### Available data
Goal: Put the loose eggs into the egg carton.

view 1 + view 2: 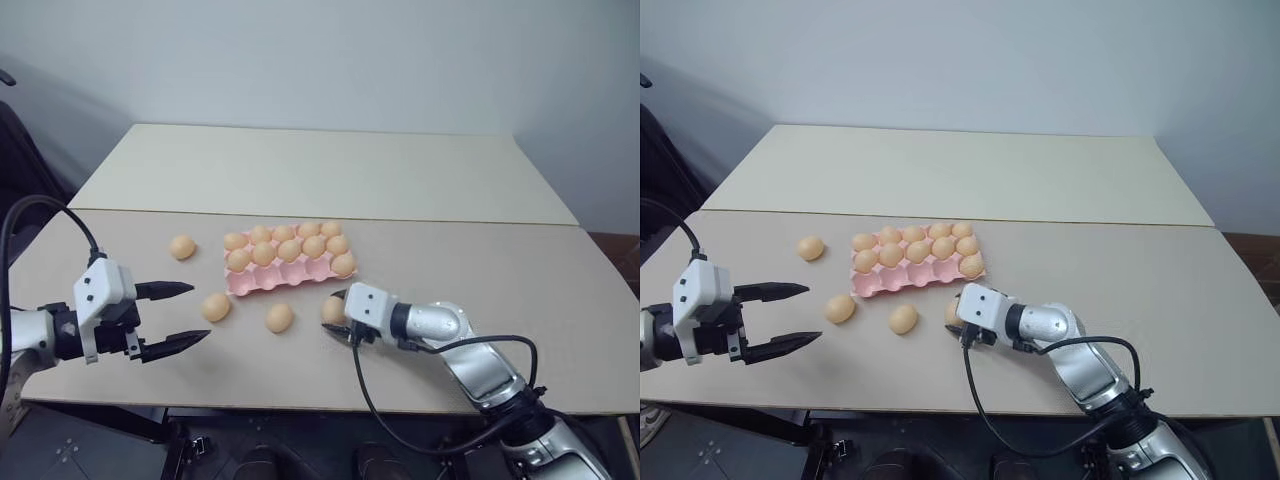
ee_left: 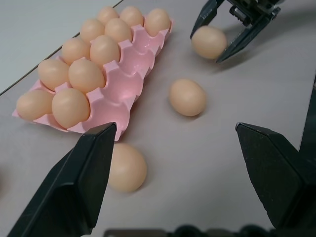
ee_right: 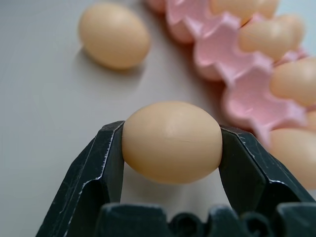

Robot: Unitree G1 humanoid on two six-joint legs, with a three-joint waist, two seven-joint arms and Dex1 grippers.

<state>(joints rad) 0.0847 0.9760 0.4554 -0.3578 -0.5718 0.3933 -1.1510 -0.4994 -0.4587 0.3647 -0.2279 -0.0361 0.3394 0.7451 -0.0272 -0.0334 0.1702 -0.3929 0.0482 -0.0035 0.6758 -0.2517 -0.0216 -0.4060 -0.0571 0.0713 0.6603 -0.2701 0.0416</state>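
The right gripper (image 3: 170, 148) pinches 1 loose egg (image 3: 171, 141) across its sides, just beside the egg carton (image 1: 262, 281), ready for an empty cup; the left gripper (image 1: 180, 317) hangs spread, holding nothing.

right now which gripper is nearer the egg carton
Right. The right gripper, shut on an egg, sits just off the egg carton's near edge; the left gripper is open, farther off.

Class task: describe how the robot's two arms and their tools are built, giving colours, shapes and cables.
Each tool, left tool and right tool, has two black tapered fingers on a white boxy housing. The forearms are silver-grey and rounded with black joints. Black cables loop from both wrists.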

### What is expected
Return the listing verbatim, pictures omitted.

### Expected answer
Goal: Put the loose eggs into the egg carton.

view 1 + view 2: 
ee_left: 
ee_right: 

Robot: Unitree G1 humanoid on two six-joint legs, with a three-joint waist, two seven-joint arms and Dex1 grippers.

<state>(joints rad) 0.0847 0.9760 0.4554 -0.3578 -0.5718 0.3933 -1.1510 -0.4994 -0.4587 0.3647 -0.2279 -0.0361 0.3394 0.7451 -0.0272 -0.0334 0.1702 -0.3929 0.0482 -0.0035 0.6758 -0.2517 -0.0216 -0.4060 -0.0571 0.0713 0.6603 -0.2701 0.0416</state>
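The right gripper (image 3: 170, 148) pinches 1 loose egg (image 3: 171, 141) across its sides, just beside the egg carton (image 1: 262, 281), ready for an empty cup; the left gripper (image 1: 180, 317) hangs spread, holding nothing.

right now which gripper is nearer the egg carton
Right. The right gripper, shut on an egg, sits just off the egg carton's near edge; the left gripper is open, farther off.

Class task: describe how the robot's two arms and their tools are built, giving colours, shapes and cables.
Each tool, left tool and right tool, has two black tapered fingers on a white boxy housing. The forearms are silver-grey and rounded with black joints. Black cables loop from both wrists.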

What this exercise required has been given in full.